→ Exercise description:
Set the whole listing down again, word for word, with no pictures.
The data START
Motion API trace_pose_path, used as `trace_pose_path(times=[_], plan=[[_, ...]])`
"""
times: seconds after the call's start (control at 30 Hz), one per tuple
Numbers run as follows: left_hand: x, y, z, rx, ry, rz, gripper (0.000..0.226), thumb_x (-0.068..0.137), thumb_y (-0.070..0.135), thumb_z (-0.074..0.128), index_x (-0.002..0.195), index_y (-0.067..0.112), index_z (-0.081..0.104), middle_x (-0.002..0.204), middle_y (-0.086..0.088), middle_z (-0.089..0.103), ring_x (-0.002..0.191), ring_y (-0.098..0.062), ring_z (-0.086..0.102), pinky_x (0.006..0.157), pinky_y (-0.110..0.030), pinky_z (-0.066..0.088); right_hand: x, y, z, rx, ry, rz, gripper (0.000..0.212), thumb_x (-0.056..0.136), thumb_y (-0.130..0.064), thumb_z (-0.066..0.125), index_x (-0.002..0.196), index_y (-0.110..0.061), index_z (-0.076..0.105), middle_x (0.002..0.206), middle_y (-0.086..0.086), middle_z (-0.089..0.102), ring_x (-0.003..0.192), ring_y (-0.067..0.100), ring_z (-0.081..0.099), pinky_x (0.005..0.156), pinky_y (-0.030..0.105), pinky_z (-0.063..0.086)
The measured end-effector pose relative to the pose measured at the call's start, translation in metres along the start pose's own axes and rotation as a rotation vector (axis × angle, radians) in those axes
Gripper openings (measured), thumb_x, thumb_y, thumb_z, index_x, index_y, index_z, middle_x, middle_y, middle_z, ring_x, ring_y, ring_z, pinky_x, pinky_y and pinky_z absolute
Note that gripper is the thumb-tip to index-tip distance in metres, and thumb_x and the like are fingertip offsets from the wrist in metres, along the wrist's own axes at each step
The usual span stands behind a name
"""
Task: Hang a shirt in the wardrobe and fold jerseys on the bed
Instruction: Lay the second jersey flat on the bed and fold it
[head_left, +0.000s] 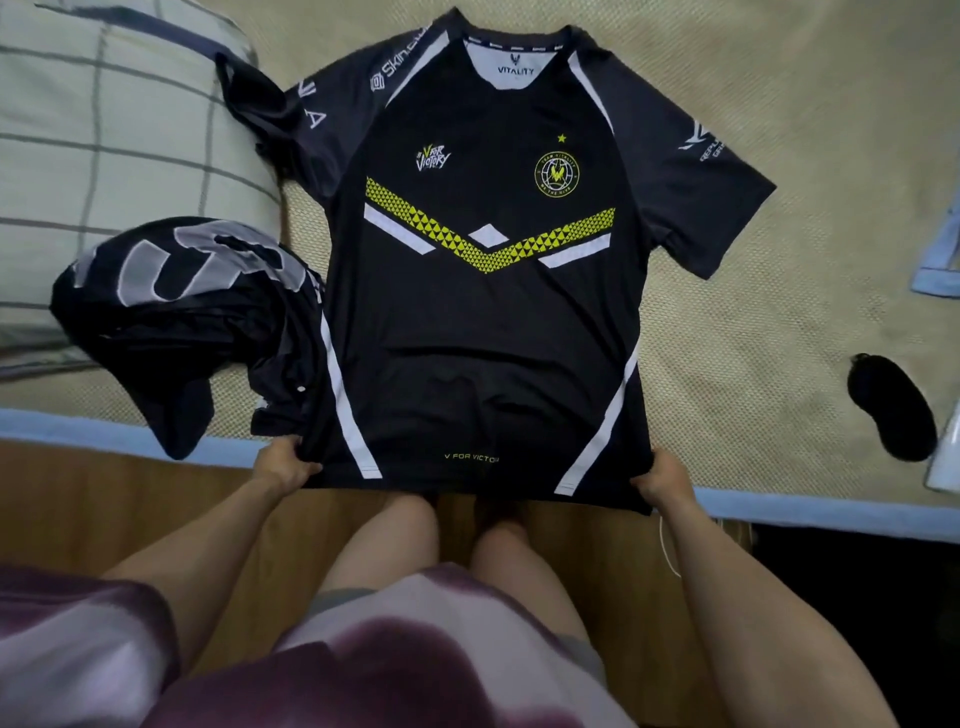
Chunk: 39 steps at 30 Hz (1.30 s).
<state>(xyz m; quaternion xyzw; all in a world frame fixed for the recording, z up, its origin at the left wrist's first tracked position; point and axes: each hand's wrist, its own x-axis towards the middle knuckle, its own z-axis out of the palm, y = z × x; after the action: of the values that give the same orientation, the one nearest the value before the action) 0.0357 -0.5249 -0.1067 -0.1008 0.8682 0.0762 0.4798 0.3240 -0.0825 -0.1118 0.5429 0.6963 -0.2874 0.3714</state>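
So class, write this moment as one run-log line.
stage: fold prep | jersey: flat, front up, on bed | left hand: grips hem corner | right hand: grips hem corner

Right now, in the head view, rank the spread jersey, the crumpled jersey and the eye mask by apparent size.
1. Spread jersey, by far the largest.
2. Crumpled jersey, bunched up, so its true size is hidden.
3. Eye mask, the smallest.
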Motion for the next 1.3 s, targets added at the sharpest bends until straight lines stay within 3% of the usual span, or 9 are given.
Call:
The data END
→ Result for this task:
Motion API trace_pose_path, used as `trace_pose_path(times=[_], plan=[[_, ...]])`
"""
times: seconds after the call's start (control at 30 Hz), one per tuple
Numbers run as follows: left_hand: x, y, z, rx, ry, rz, gripper (0.000..0.226), thumb_x (-0.068..0.137), thumb_y (-0.070..0.135), thumb_z (-0.074..0.128), index_x (-0.002..0.195), index_y (-0.067..0.112), index_z (-0.081..0.104), middle_x (-0.002..0.204), middle_y (-0.086..0.088), middle_z (-0.089..0.103), ring_x (-0.002..0.191), ring_y (-0.098..0.062), ring_z (-0.086..0.102), pinky_x (0.006..0.157), pinky_y (-0.110..0.030), pinky_z (-0.066..0.088); right_hand: x, y, z, rx, ry, rz, gripper (0.000..0.212), thumb_x (-0.056..0.136), thumb_y (-0.130..0.064), thumb_z (-0.066..0.125), index_x (-0.002..0.196), index_y (-0.110..0.061), index_z (-0.076..0.105), middle_x (0.002..0.206), middle_y (-0.086..0.086), middle_z (-0.089..0.102), ring_x (-0.003..0.192), ring_y (-0.067..0.100), ring_z (-0.081..0.099), pinky_x (0.005..0.156), pinky_y (-0.030..0.105), pinky_z (-0.063..0.086)
The measured end-effector pose relative to the pose measured at the call's start, translation in metres along the start pose's own axes and rotation as a rotation vector (axis × angle, radians) in those axes
Gripper openings (measured), thumb_x, thumb_y, thumb_z, index_x, index_y, index_z, middle_x, middle_y, middle_z, ring_x, ring_y, ring_z, pinky_x, pinky_y and pinky_z absolute
Note that gripper is the thumb-tip to index-tip distance in metres, and thumb_x and the like are fingertip offsets from the wrist in metres, along the wrist's own axes at each step
The usual span stands behind a name
"""
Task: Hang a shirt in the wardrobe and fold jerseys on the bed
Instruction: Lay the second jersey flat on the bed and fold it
[head_left, +0.000s] 
Chunk: 39 steps at 30 Hz (1.30 s).
<state>(xyz m; quaternion xyzw; all in a world frame fixed for the recording, z up, its origin at the left wrist's first tracked position; point and axes: each hand's wrist, its own x-axis towards the middle knuckle, its own z-axis out of the palm, y = z × x; after the action: of the values that give the same orientation, the one nearest the value before the action) 0.0357 -0.5249 -0.1067 -0.1008 0.8682 0.0762 0.4798 0.3240 -0.0825 -0.1118 0.5429 0.6963 -0.2874 0.3714</state>
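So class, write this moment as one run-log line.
stage: fold prep | jersey: flat, front up, on bed | left hand: grips hem corner | right hand: grips hem corner

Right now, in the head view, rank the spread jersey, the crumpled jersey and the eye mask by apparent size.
1. Spread jersey, by far the largest.
2. Crumpled jersey, bunched up, so its true size is hidden.
3. Eye mask, the smallest.
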Motion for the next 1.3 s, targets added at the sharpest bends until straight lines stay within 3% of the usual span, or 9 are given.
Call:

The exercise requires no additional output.